CircOil systems can include a wide range of tailor-made and turnkey solutions for flow rates from 0.1 to 3,000 l/min. Oil stored in the oil supply unit is continuously pumped out and separated by hydraulic resistors (orifice tubes, adjustable metering valve distributors, throttles, etc.), flow limiters or progressive feeders, or multi-circuit pumps (multi-circuit gear pumps or multi-circuit piston pumps with one pump each per lube point).  The right amount of oil is distributed to the lubrication points. The actual feed rates can be controlled visually or electronically. Monitoring systems with individual warning levels are also available for a more predictive maintenance approach. Once it’s passed through the lubrication points, oil containing particles, air and water is fed back through a return line into the oil supply unit where it is reconditioned and reused.



  • Efficient cooling and lubrication
  • Removal of particles
  • Removal of air, condensation and process water
  • Integrated condition monitoring
  • Demand-based distribution of lubricant which can be monitored

In some special oil lubrication cases such as extreme heat applications, additional lubricant filtration or conditioning is required and can be achieved using oil conditioning units. These are low-volume off-loop or kidney loop systems, installed directly onto existing CircOil systems. A unit provides continuous oil filtration to remove contamination and usually includes a cooler to maintain the operating temperature of lubricating oil, protecting the machinery from unexpected failures by protecting the lubricant and extending its useful service life. Oil conditioning units are used effectively in many applications such as large bearing housings, compressors, and gearboxes. They can be retrofitted on machinery where the existing conditioning is not satisfactory or does not exist.

Other lubrication considerations in quarries include crushers with bearings that need to be greased, such as the shaft bearings in jaw-type crushers.  The majority of these bearings are manually lubricated. Some have remote grease lines, allowing maintenance personnel to grease safely from a distance. In many cases, an automatic lubrications system (ALS) is a good alternative in this type of application.

ALS was discussed extensively in the July/August 2017 issue of Rock-to-Road, but in general, the biggest benefit of installing a proper ALS is the bearings will be receiving grease while the machine is in operation and will result in more even grease film thickness/coverage; consistent grease wedge developed around the bearing; lower power consumption and smoother machine operation; reduction of high impact due to the operation of the crusher; and safety for maintenance and operating personnel.

Other crushers employ single point automatic lubricators (SPALs) for their bearing lubrication (also referred to as drip feed lubricators or drip greasers). SPALs are typically used for lubrication points that are located in hard-to-get locations. These points could be manually lubricated, but often, due to their location, with limited success. In some cases, there are potential safety issues in getting a technician to the location to lubricate.  The end result is a lack of confidence the lubrication schedule is being maintained. Whether or not the right amount of lubricant is consistently being delivered becomes another on-going source of concern.

SPALs are a relatively inexpensive solution to these issues. Simply install the lubricator either directly on the bearing or through a remote line, set the timer as applicable and record the scheduled time for replacement of the unit.

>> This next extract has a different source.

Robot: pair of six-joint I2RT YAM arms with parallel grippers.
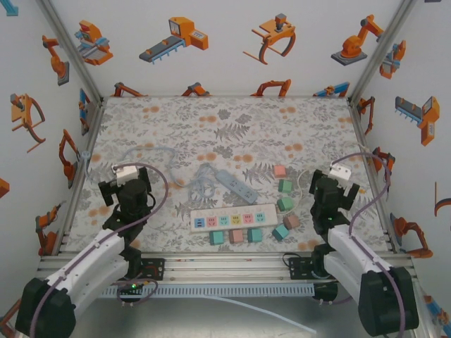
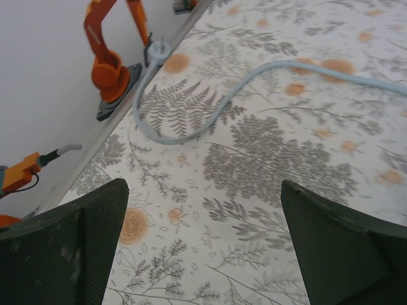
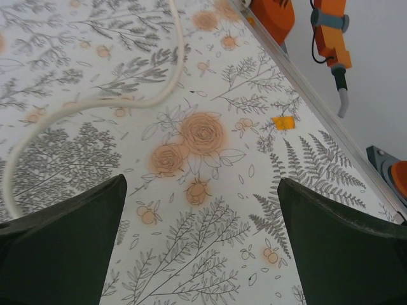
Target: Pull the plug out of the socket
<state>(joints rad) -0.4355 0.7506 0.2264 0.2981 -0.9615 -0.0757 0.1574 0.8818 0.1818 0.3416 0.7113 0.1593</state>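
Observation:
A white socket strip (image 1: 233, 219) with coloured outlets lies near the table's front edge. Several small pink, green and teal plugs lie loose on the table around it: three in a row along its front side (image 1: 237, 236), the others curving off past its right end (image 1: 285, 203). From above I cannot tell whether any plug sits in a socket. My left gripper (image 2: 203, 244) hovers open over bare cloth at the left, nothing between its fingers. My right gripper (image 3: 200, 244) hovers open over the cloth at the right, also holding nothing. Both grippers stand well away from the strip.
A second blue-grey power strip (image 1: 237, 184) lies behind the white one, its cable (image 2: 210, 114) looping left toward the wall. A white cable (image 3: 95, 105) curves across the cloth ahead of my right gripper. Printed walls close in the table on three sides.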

SPALs are available in a wide range of configurations. The correct solution for a specific application will depend upon environmental conditions; location of the single point lubricator in relation to the lubrication point; how long between replenishment; and physical space available at the lube point.

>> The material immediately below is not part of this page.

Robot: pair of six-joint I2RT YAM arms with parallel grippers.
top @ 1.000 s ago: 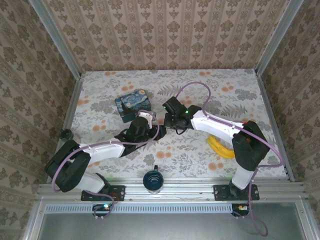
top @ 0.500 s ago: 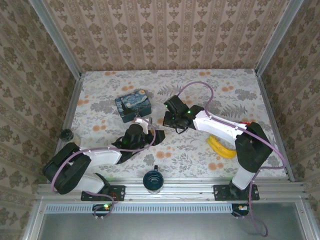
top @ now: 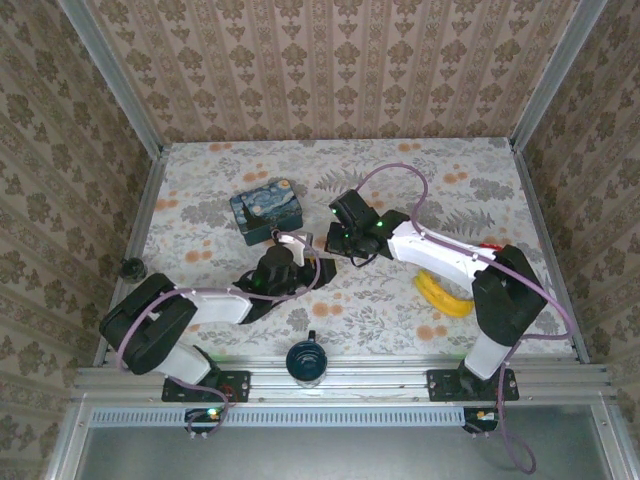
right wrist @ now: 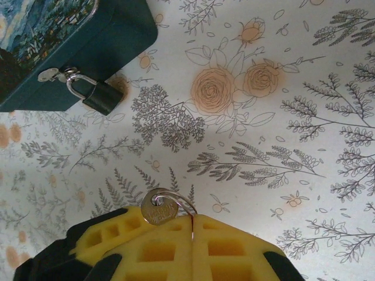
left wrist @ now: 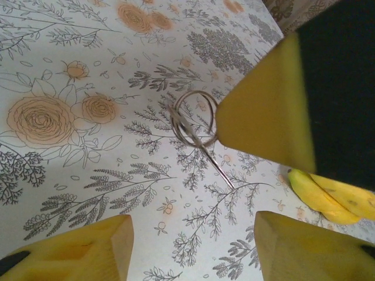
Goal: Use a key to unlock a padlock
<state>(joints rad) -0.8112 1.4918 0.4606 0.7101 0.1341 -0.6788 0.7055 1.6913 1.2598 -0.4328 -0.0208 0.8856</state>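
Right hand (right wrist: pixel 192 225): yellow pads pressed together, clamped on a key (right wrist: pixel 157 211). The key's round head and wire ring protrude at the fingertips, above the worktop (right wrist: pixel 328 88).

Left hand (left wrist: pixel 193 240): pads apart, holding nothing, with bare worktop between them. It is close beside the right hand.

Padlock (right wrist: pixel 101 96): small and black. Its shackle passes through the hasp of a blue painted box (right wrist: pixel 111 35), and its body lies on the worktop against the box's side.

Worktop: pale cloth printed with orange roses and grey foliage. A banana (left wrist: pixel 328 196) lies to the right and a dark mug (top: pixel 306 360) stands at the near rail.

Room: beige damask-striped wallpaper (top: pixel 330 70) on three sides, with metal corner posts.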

At the end of the day, normal operations within a quarry will have some effect on either the oil or grease lubrication. Maintaining the lubricant through proper conditioning will extend the lubricant life. This, along with implementation of best lubrication practices and systems such as the automatic greasing systems on key bearings or the single point automatic lubricators on difficult to reach bearings will show benefits with increased uptime and longer machine life.